◆ ACTION ITEM: The records that follow are to be transcribed in full, leaving out each picture.

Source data
--------

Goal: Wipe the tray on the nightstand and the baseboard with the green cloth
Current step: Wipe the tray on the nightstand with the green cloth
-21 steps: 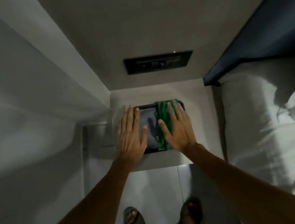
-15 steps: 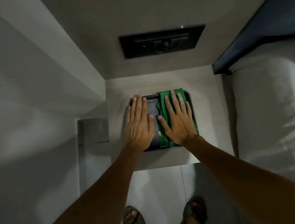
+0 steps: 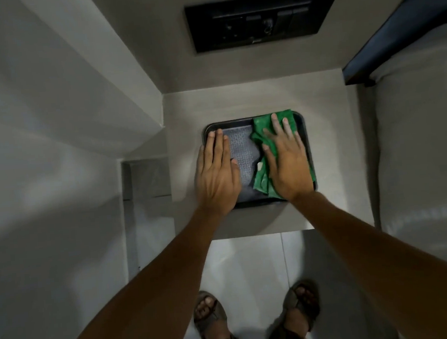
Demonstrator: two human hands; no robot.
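Green cloth [image 3: 261, 139] flat in dark tray [image 3: 247, 203] on surface [image 3: 184, 110]. Right hand [image 3: 286, 163] presses it, fingers spread, no grip. Left hand [image 3: 217, 175] flat, released, on tray's left side.

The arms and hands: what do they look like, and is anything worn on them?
Both forearms are bare up to the picture's edge, with no sleeves in view. The left hand and right hand wear no gloves; I see no rings, watch or bracelet. The fingernails look short.
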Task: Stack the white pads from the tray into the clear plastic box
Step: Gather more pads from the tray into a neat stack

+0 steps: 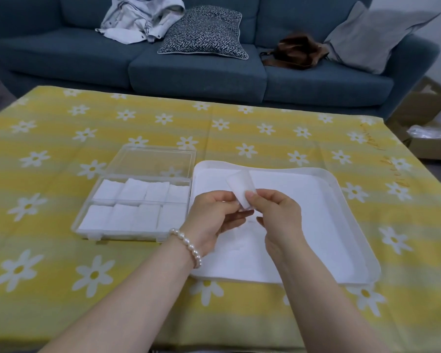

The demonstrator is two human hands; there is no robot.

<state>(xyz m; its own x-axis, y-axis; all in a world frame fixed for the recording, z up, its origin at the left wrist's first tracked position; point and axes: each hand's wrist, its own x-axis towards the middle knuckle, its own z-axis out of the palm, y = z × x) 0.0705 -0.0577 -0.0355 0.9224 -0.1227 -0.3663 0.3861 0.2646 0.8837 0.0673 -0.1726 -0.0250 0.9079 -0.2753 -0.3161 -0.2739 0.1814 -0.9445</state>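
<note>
1. Left hand (213,216), pearl bracelet (189,244) on its wrist, is raised over the near-left part of the tray; thumb and fingers pinch one white pad (241,189).
2. Right hand (278,216) pinches the same pad from the 3 o'clock side, thumb on its near face. The pad is held in the air between both hands, tilted, its far end pointing toward 11 o'clock.
3. White tray (346,200) lies on the table right of centre. More white pads cover its floor; their edges are too faint to count.
4. Clear plastic box (131,207) sits just beside the tray at its 9 o'clock, lid (150,161) folded open toward 12 o'clock. Two rows of stacked pads (122,216) fill it, four stacks per row.
5. Table wears a yellow daisy-print cloth (239,128).
6. At 12 o'clock beyond the table: blue sofa (196,72) with a patterned cushion (204,31), a pale garment (140,19), a brown bag (295,50) and a grey cushion (372,34).
</note>
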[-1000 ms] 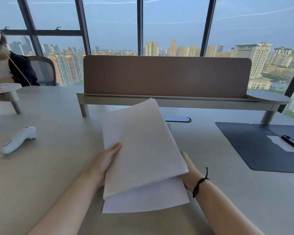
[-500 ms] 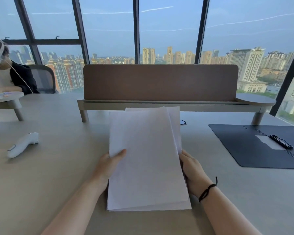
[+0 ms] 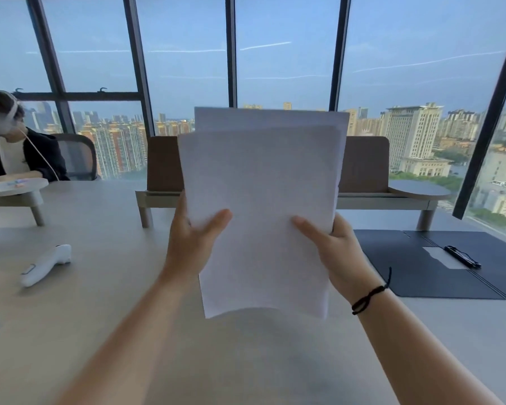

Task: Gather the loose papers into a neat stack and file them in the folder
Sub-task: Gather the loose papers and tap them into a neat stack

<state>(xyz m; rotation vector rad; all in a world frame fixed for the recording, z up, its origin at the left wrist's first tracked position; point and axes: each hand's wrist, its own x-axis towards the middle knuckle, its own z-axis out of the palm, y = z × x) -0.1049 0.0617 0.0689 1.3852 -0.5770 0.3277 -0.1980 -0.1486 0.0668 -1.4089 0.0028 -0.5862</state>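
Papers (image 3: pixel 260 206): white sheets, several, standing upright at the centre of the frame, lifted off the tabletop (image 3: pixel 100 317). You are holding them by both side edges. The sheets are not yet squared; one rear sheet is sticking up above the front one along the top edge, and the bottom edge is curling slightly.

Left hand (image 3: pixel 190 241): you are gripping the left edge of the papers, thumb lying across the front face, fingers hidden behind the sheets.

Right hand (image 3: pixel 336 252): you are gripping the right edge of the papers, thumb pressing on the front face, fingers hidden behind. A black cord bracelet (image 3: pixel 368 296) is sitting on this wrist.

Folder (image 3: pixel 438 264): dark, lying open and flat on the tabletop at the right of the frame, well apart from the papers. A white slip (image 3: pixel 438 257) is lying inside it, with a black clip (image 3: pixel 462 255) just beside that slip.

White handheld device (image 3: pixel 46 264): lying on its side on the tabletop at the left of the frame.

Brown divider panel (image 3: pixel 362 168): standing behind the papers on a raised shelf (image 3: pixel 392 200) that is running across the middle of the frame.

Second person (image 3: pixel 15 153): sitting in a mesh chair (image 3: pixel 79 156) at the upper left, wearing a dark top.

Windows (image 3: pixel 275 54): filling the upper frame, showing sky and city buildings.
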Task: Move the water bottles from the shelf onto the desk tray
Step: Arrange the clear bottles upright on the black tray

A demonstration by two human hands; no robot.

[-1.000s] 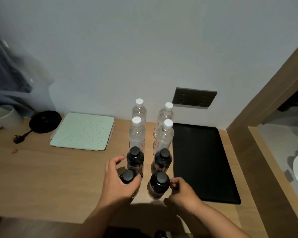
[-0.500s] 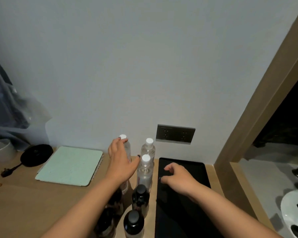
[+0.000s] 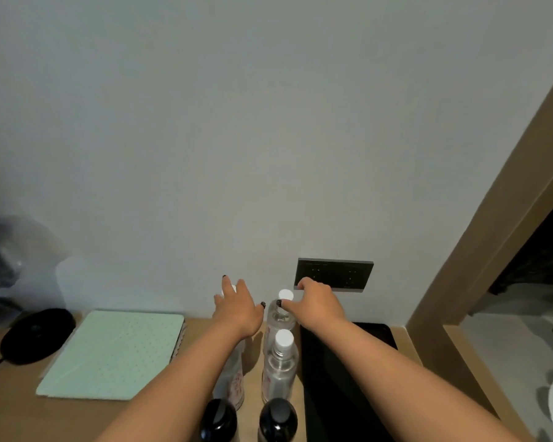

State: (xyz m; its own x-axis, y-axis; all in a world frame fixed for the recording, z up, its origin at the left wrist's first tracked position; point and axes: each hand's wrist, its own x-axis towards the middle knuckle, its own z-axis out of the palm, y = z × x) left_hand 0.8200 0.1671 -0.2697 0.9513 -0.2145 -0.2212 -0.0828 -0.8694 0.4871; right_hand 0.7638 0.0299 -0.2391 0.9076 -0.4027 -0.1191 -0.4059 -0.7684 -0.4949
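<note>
Two clear water bottles with white caps stand in a right-hand column on the wooden desk: a back one (image 3: pixel 280 317) and a near one (image 3: pixel 280 371). My right hand (image 3: pixel 318 303) pinches the back one's neck, thumb under the cap. My left hand (image 3: pixel 238 309) hovers with spread fingers over the back left bottle, which it almost hides. The near left bottle (image 3: pixel 233 381) shows partly beside my forearm. Two black-capped bottles (image 3: pixel 219 419) (image 3: pixel 278 419) stand at the bottom edge. The black tray (image 3: pixel 326 393) lies right of the bottles, under my right forearm.
A mint green dotted pad (image 3: pixel 112 355) lies left of the bottles, with a black round base (image 3: pixel 37 334) and its cord further left. A dark socket panel (image 3: pixel 334 274) is on the wall behind my right hand. A wooden partition (image 3: pixel 492 250) bounds the desk on the right.
The view has tilted up toward the wall. My right hand left the tray and reached to the back right bottle's neck. My left hand stays over the back left bottle.
</note>
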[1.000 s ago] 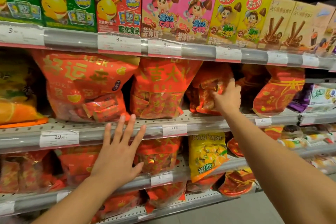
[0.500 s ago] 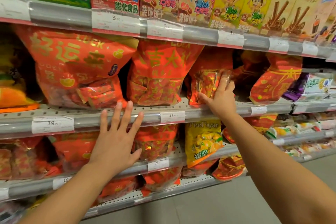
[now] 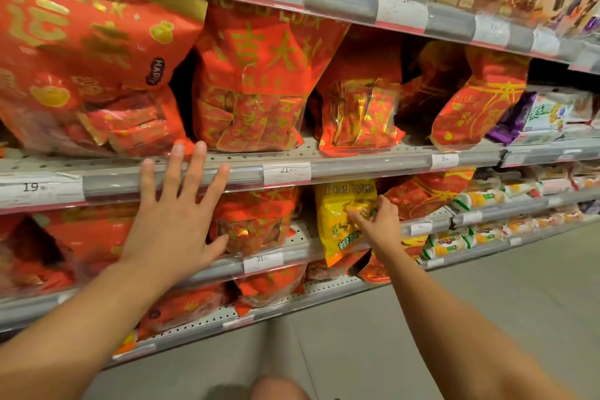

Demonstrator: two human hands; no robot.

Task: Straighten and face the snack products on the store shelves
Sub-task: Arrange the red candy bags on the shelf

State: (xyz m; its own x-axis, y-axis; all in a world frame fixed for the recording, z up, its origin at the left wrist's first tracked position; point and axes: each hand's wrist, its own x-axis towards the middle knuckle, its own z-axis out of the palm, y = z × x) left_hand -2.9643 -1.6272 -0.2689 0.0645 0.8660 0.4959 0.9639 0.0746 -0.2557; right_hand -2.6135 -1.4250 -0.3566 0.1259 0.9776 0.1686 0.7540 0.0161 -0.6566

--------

◆ TASK RESPONSE:
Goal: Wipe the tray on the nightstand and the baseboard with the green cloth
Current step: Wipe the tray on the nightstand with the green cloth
-21 steps: 
-15 steps: 
+0 steps: 
Demonstrator: two human hands; no robot.
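Green cloth [image 3: 261, 139] flat in dark tray [image 3: 247, 203] on surface [image 3: 184, 110]. Right hand [image 3: 286, 163] presses it, fingers spread, no grip. Left hand [image 3: 217, 175] flat, released, on tray's left side.

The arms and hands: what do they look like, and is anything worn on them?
Both forearms are bare up to the picture's edge, with no sleeves in view. The left hand and right hand wear no gloves; I see no rings, watch or bracelet. The fingernails look short.
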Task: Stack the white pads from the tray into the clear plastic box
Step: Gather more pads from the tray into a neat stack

+0 steps: 

The demonstrator is two human hands; there is no robot.

<state>(xyz m; its own x-axis, y-axis; all in a world frame fixed for the recording, z up, its origin at the left wrist's first tracked position; point and axes: each hand's wrist, its own x-axis towards the middle knuckle, its own z-axis out of the palm, y = z × x) 0.0705 -0.0577 -0.0355 0.9224 -0.1227 -0.3663 0.3861 0.2646 0.8837 0.0673 -0.1726 -0.0250 0.9079 -0.2753 -0.3161 -0.2739 0.1814 -0.9445</state>
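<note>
1. Left hand (213,216), pearl bracelet (189,244) on its wrist, is raised over the near-left part of the tray; thumb and fingers pinch one white pad (241,189).
2. Right hand (278,216) pinches the same pad from the 3 o'clock side, thumb on its near face. The pad is held in the air between both hands, tilted, its far end pointing toward 11 o'clock.
3. White tray (346,200) lies on the table right of centre. More white pads cover its floor; their edges are too faint to count.
4. Clear plastic box (131,207) sits just beside the tray at its 9 o'clock, lid (150,161) folded open toward 12 o'clock. Two rows of stacked pads (122,216) fill it, four stacks per row.
5. Table wears a yellow daisy-print cloth (239,128).
6. At 12 o'clock beyond the table: blue sofa (196,72) with a patterned cushion (204,31), a pale garment (140,19), a brown bag (295,50) and a grey cushion (372,34).
</note>
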[-1000 ms] 
[-500 ms] 
[+0 ms] 

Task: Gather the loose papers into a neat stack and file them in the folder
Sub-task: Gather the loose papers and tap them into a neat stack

<state>(xyz m; rotation vector rad; all in a world frame fixed for the recording, z up, its origin at the left wrist's first tracked position; point and axes: each hand's wrist, its own x-axis towards the middle knuckle, its own z-axis out of the palm, y = z × x) -0.1049 0.0617 0.0689 1.3852 -0.5770 0.3277 -0.1980 -0.1486 0.0668 -1.4089 0.0028 -0.5862</state>
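Papers (image 3: pixel 260 206): white sheets, several, standing upright at the centre of the frame, lifted off the tabletop (image 3: pixel 100 317). You are holding them by both side edges. The sheets are not yet squared; one rear sheet is sticking up above the front one along the top edge, and the bottom edge is curling slightly.

Left hand (image 3: pixel 190 241): you are gripping the left edge of the papers, thumb lying across the front face, fingers hidden behind the sheets.

Right hand (image 3: pixel 336 252): you are gripping the right edge of the papers, thumb pressing on the front face, fingers hidden behind. A black cord bracelet (image 3: pixel 368 296) is sitting on this wrist.

Folder (image 3: pixel 438 264): dark, lying open and flat on the tabletop at the right of the frame, well apart from the papers. A white slip (image 3: pixel 438 257) is lying inside it, with a black clip (image 3: pixel 462 255) just beside that slip.

White handheld device (image 3: pixel 46 264): lying on its side on the tabletop at the left of the frame.

Brown divider panel (image 3: pixel 362 168): standing behind the papers on a raised shelf (image 3: pixel 392 200) that is running across the middle of the frame.

Second person (image 3: pixel 15 153): sitting in a mesh chair (image 3: pixel 79 156) at the upper left, wearing a dark top.

Windows (image 3: pixel 275 54): filling the upper frame, showing sky and city buildings.
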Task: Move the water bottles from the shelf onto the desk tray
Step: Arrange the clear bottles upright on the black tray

A demonstration by two human hands; no robot.

[-1.000s] 
[-0.500s] 
[+0.000s] 

State: (xyz m; its own x-axis, y-axis; all in a world frame fixed for the recording, z up, its origin at the left wrist's first tracked position; point and axes: each hand's wrist, its own x-axis towards the middle knuckle, its own z-axis out of the palm, y = z × x) left_hand 0.8200 0.1671 -0.2697 0.9513 -0.2145 -0.2212 -0.0828 -0.8694 0.4871; right_hand 0.7638 0.0299 -0.2391 0.9076 -0.4027 -0.1191 -0.4059 -0.7684 -0.4949
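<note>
Two clear water bottles with white caps stand in a right-hand column on the wooden desk: a back one (image 3: pixel 280 317) and a near one (image 3: pixel 280 371). My right hand (image 3: pixel 318 303) pinches the back one's neck, thumb under the cap. My left hand (image 3: pixel 238 309) hovers with spread fingers over the back left bottle, which it almost hides. The near left bottle (image 3: pixel 233 381) shows partly beside my forearm. Two black-capped bottles (image 3: pixel 219 419) (image 3: pixel 278 419) stand at the bottom edge. The black tray (image 3: pixel 326 393) lies right of the bottles, under my right forearm.
A mint green dotted pad (image 3: pixel 112 355) lies left of the bottles, with a black round base (image 3: pixel 37 334) and its cord further left. A dark socket panel (image 3: pixel 334 274) is on the wall behind my right hand. A wooden partition (image 3: pixel 492 250) bounds the desk on the right.
The view has tilted up toward the wall. My right hand left the tray and reached to the back right bottle's neck. My left hand stays over the back left bottle.
</note>
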[1.000 s ago] 
[0.500 s ago] 
[now] 

Demonstrator: two human hands; no robot.

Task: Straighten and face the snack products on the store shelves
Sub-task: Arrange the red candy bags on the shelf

State: (xyz m; its own x-axis, y-axis; all in a world frame fixed for the recording, z up, its origin at the left wrist's first tracked position; point and axes: each hand's wrist, its own x-axis towards the middle knuckle, its own z-axis out of the palm, y = z × x) left_hand -2.9643 -1.6272 -0.2689 0.0645 0.8660 0.4959 0.9639 0.0746 -0.2557; right_hand -2.6135 -1.4250 -0.3566 0.1259 0.9776 0.1686 0.7540 0.0161 -0.6566

This finishes the output.